→ **Problem to work on**
Return each line of the data below verbatim; pictures are to be left out.

Available data section start

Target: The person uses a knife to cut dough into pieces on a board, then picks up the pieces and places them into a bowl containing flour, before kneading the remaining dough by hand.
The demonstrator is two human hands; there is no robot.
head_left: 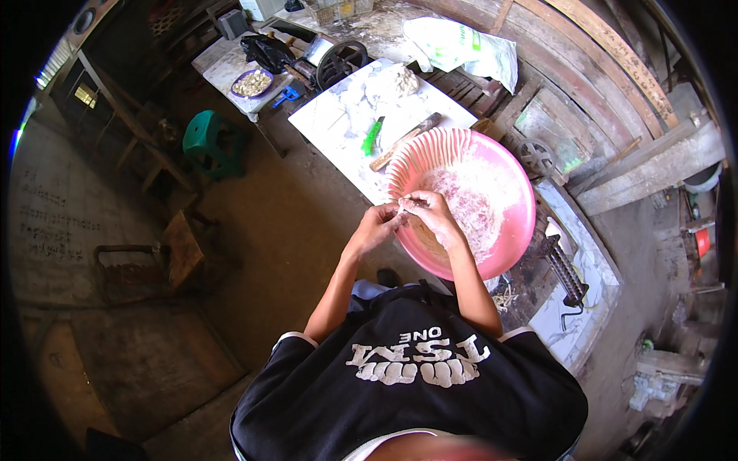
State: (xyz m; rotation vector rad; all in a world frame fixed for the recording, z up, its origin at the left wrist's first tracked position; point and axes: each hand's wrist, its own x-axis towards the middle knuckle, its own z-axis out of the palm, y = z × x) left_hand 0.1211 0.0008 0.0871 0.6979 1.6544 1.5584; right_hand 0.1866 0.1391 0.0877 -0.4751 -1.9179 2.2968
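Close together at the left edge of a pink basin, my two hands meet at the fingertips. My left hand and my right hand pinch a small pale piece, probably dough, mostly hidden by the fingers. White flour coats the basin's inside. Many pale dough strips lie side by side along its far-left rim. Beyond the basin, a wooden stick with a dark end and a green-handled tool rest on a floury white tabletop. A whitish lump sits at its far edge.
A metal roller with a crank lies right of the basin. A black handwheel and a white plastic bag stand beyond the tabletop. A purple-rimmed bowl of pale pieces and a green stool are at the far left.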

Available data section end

→ **Answer box**
Target: The person uses a knife to cut dough into pieces on a board, then picks up the pieces and places them into a bowl containing flour, before kneading the remaining dough by hand.
The demonstrator is two human hands; there is no robot.
head_left: 
State: (xyz m; rotation vector rad; all in a world frame fixed for the recording, z up, its origin at the left wrist's first tracked position; point and axes: each hand's wrist, its own x-axis towards the middle knuckle, its own z-axis out of the palm, y = z × x) left_hand 0.1211 0.0008 0.0871 0.6979 1.6544 1.5584; right_hand 0.1866 0.1391 0.0877 -0.4751 -1.9179 2.2968
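Close together at the left edge of a pink basin, my two hands meet at the fingertips. My left hand and my right hand pinch a small pale piece, probably dough, mostly hidden by the fingers. White flour coats the basin's inside. Many pale dough strips lie side by side along its far-left rim. Beyond the basin, a wooden stick with a dark end and a green-handled tool rest on a floury white tabletop. A whitish lump sits at its far edge.
A metal roller with a crank lies right of the basin. A black handwheel and a white plastic bag stand beyond the tabletop. A purple-rimmed bowl of pale pieces and a green stool are at the far left.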

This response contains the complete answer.